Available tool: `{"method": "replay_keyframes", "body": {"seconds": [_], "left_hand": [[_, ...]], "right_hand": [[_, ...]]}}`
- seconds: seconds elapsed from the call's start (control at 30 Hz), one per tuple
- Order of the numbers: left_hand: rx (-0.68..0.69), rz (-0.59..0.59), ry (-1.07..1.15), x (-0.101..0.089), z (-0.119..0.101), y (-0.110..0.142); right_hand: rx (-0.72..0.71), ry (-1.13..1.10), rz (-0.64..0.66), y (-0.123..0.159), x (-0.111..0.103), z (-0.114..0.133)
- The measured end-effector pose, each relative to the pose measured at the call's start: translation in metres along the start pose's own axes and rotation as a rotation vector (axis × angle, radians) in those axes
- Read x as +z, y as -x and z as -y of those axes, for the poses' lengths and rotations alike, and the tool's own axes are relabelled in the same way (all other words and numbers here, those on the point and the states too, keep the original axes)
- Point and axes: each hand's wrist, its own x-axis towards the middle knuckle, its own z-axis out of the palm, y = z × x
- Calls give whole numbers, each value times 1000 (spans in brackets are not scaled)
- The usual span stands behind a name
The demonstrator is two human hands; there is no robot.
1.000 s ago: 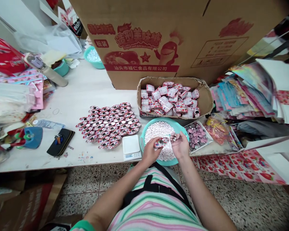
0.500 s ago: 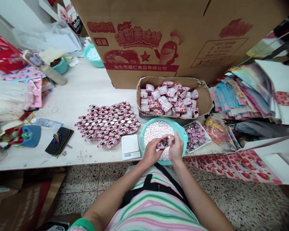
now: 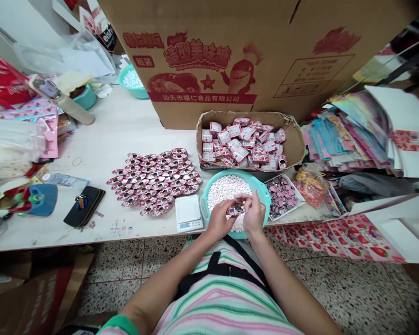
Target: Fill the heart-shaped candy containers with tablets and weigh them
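My left hand (image 3: 219,220) is closed around a small red-and-pink printed candy container (image 3: 232,211), held over a turquoise basin (image 3: 204,208). My right hand (image 3: 254,215) meets it from the right, its fingers pinched at the container's dark upper opening. Whatever lies between those fingertips is too small to make out. White candy pellets (image 3: 226,187) fill the basin below both hands. Close on the right, a white box (image 3: 302,204) holds small round pink and dark pieces (image 3: 282,196). Left of the basin stands a white digital scale (image 3: 188,211).
Many similar containers (image 3: 157,179) stand in a tight cluster on the left of the table. Behind the basin, a cut-down carton (image 3: 295,158) holds more, lying loose. A large cardboard box (image 3: 209,56) rises behind. A black wallet (image 3: 84,206) lies at left; printed sheets (image 3: 349,135) are piled right.
The view has shifted slightly. Both hands stay at the container over the basin, with only a slight movement of the right fingers.
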Motion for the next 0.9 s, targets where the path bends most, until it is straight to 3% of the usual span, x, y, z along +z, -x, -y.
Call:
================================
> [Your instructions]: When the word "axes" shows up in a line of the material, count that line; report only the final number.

> [Solution to this exercise]: 3